Article paru dans L'Etudiant Décembre 2004 - Janvier 2005 n° 269 - Baptiste Blanchet
HUMANITAIRE Entre passion et précarité
Compétences pointues exigées, postes salariés rares Difficile de faire carrière dans une ONG.

Depuis
longtemps déjà, l'humanitaire ne laisse plus la place à
l'amateurisme. Rendre opérationnel un programme d'assainissement
des eaux, construire un dispensaire ou apporter des soins d'urgence dans
un camp de réfugiés nécessitent forcément
des savoir-faire techniques poussés. La bonne volonté ne
suffit pas.
Et les candidatures fantaisistes ne résistent pas aux entretiens
de motivation pour entrer dans une ONG (Organisation Non Gouvernementale).

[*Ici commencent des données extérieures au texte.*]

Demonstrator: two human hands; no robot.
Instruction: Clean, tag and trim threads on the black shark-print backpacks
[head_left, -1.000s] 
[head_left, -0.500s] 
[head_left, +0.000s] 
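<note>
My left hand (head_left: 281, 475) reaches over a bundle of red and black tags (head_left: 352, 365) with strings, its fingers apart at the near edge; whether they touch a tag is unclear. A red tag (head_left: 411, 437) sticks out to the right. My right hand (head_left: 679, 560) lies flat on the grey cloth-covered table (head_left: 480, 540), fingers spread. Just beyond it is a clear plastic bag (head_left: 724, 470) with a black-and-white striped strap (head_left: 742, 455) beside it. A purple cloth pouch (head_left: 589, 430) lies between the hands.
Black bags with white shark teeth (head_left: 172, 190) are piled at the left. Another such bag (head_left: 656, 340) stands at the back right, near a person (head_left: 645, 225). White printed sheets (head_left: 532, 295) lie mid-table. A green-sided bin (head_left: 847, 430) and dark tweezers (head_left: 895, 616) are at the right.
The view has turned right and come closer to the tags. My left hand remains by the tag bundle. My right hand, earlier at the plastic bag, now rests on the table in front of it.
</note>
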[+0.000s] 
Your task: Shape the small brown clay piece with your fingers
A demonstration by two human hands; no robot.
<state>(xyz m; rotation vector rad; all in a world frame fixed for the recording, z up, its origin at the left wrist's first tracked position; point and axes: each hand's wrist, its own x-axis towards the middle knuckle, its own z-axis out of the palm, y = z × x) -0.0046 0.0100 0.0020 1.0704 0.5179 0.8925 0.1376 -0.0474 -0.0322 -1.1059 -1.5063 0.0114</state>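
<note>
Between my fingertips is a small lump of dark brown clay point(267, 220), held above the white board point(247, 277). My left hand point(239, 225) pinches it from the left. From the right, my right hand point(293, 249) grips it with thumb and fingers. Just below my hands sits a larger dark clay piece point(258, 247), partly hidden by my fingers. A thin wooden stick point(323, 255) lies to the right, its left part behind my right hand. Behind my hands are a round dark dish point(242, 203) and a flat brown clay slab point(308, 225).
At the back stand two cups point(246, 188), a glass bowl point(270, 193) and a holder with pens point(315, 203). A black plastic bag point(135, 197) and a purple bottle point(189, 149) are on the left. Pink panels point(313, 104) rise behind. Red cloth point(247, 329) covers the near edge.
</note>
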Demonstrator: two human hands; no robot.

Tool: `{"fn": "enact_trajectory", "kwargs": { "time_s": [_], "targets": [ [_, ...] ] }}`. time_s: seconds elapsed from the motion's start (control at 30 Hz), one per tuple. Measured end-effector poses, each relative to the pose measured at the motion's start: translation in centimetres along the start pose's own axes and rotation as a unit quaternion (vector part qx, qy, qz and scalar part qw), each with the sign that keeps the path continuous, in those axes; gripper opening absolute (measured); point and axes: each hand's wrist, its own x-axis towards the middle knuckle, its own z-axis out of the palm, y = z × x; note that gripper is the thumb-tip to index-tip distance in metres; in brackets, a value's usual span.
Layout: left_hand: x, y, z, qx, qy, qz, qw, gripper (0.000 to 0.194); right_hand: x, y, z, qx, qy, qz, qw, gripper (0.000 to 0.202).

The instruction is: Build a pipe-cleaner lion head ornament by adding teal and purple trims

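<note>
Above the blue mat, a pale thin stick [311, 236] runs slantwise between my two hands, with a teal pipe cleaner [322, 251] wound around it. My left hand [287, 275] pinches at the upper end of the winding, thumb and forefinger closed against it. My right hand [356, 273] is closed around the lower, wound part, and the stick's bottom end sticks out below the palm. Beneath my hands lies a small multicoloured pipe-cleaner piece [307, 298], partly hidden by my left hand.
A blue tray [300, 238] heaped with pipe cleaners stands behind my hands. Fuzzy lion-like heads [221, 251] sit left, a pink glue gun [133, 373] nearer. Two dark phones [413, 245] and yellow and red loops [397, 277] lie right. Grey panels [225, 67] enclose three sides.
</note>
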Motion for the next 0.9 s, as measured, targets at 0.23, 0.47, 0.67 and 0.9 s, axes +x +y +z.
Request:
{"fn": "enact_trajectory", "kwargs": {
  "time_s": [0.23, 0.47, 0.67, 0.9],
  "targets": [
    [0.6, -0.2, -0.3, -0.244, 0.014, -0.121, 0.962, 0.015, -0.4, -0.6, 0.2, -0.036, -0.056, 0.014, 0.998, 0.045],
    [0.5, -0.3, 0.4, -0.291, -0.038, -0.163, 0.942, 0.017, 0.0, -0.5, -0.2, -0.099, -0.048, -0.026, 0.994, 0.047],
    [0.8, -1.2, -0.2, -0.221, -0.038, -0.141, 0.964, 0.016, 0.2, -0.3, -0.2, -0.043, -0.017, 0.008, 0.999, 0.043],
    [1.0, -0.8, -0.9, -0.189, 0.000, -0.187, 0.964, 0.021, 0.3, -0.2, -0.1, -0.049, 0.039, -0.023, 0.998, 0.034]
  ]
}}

Sur les milliers de demandes de départs sur le terrain adressées
l'an passé à ACF (Action Contre la faim), une centaine se
sont concrétisées. Plus généralement, seuls
2700 volontaires partent chaque année en mission pour les quelques
160 ONG françaises
Exceptions notables, les professions médicales et paramédicales sont toujours cotées, avec des pics au moment des crises sanitaires et des épidémies. " Ceux qui nous contactent ont de grandes chances de partir rapidement sur le terrain ", assure Arnaud Laurent, responsable des ressources humaines chez MSF.
Naviguer
entre pénurie de médecins
Toutes
les spécialités sont recherchées : chirurgiens, anesthésistes,
sages-femmes, laborantins, nutritionnistes et surtout infirmier(ère)s.
Des situations d'urgence aux programmes de développement de longue
durée, les missions ne manquent pas. Et un volet important des
activités concerne la formation des personnels locaux.
En plus d'être très demandés, ces professionnels bénéficient
souvent, sur le terrain, d'une capacité d'initiative importante
et peuvent constater l'utilité de leurs interventions pour les
populations. .Mais les conditions financières peu encourageantes
et la peur de compromettre leur carrière en France sont des freins
à l'engagement. " Comme la plupart des médecins n'acceptent
de partir que quelques semaines pendant leurs congés ou le temps
d'une disponibilité, nous devons diversifier nos sources de recrutement,
constate Arnaud Laurent. Et, nos french doctors sont plus souvent étrangers,
notamment américains. " Restent ceux qui décident de
se consacrer plus longuement à l'humanitaire.
Ils enchaînent alors les missions, pour finir par occuper des postes de coordinateur au sein de structures françaises ou anglo-saxonnes, nettement plus généreuses en terme de rémunération.
et afflux de logisticiens
Loin de la pénurie constatée pour les médecins et infirmier(ère)s, les métiers dits techniques, de la logistique à la gestion, connaissent, quant à eux, un afflux de candidatures bien supérieures aux besoins. D'autant plus, comme le souligne Florence Daunis, responsable de ressources humaines chez ACF, que " le nombre de postes reste limité, car nous formons sur place de plus en plus de personnels locaux ".Parmi les expatriés, la plupart des candidats retenus sont plutôt jeunes et diplômés : les trois quarts ont entre 24 et 35 ans et un diplôme bac +3 ou bac +4. Et l'expérience prime. " Que ce soit pour suivre une formation aux métiers de l'humanitaire ou pour postuler auprès d'une ONG, priorité est donnée à ceux qui possèdent une expérience de terrain, bénévole ou associative.